On flag runners and the art of persuasion.



In think tanks, where smart people brain storm about how a product or direction will have influence on a company, or a policy, it is easy to head down the path of crazy.  There are usually two types of influential people in these groups -the flag runners, and the logical ones.
Flag runners are emotional, fired up. They believe that their idea is the best thing since the iPhone. And no matter how much Siri does not work well with people with dialects, flag runners believe and promote their idea, and usually get support.  The logical ones, on the other hand sit around quietly pondering the theatrics, and quietly tries to explain the complexities of the problem at hand, but depending on how they communicate their ideas they often go ignored (The quiet ones also are good fire fighters, since they usually get tasked with  putting  out the fires caused by the flag runners).

Of course in that same room of high level thinkers, there are deciders.  Sadly, the deciders are too shortsighted by their limited MBA, or ME degrees that their decision is also based on emotion.  When people don’t understand a problem, they vote with their gut.  Understanding this dynamic, and transposing this limited understanding of the human element, I would like to make a huge leap to political elections. Here the deciders are supposedly more diverse. But they are also limited by their lack of information. Many voters have limited knowledge about how government works, how programs, or departments get built, and about the role of government in business, civics and society. Sure governments tend to decide these issues for themselves,  but implementation of an idea takes time, dedication and resources.
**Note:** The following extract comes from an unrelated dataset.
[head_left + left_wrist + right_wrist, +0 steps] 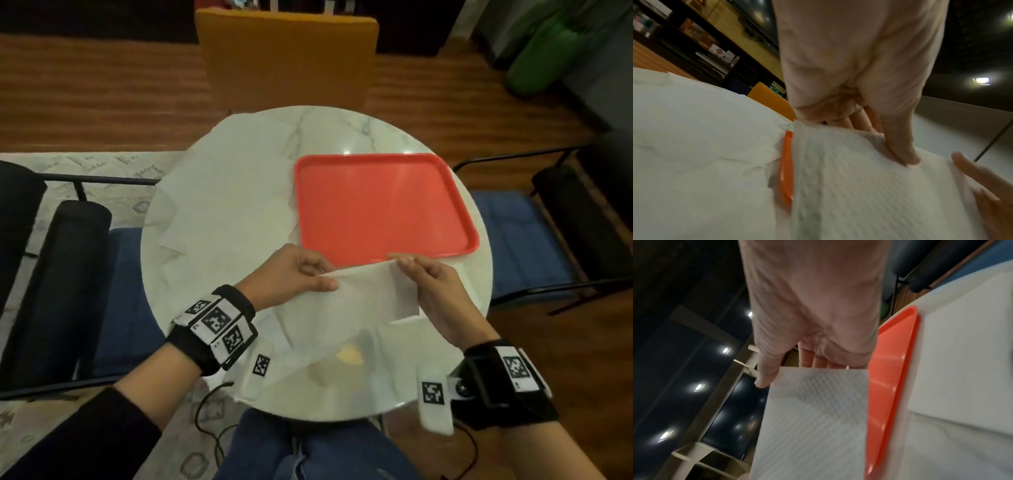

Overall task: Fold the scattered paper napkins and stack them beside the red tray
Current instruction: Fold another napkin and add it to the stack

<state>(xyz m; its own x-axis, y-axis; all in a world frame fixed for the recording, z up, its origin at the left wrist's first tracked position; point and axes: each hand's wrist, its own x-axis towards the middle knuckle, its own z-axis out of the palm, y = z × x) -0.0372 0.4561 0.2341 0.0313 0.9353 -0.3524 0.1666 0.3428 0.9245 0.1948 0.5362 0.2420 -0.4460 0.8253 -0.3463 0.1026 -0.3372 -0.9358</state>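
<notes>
Napkin [373, 291] lifted over the near part of the surface [342, 130], just in front of the tray [383, 205]. Pinched at its far left corner by the left hand [291, 274], thumb on top, and at its far right corner by the right hand [435, 284], thumb and fingertips closed on the edge. Step in hand, seemingly: the fold, far edge raised and near part trailing on the surface. Next move likely calls for bringing that edge over to meet the opposite one, corners matched, then pressing a crease. Other napkins [222, 205] lying flat and overlapping left of the tray, unfolded; no stack visible yet. Tray holding nothing.
</notes>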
I used to think that government could be run by computers. But I have come to realize that computers are not smart enough.. yet. Governing is complex.  Leaders have to consider the billions of needs of individuals, towns, communities, businesses. It then has to prioritize the needs, take care of the ones that gets screwed by the big ideas, while sill appearing to care for all.  At the same time it has to be not for profit, make a profit and feed itself. Then, it has to pander to specific groups, (more to those that “donate” more, be legal, appear moral and like Google, make the bold statement that they will not be evil.  I wonder how many cores that computer would need, and how many Facebook timelines it would need to follow. Or both.

But back to persuasion. One can be logical, but emotional.  But what flag runners need, like most successful people, is a good altruistic, logical, empathetic, introverted spouse.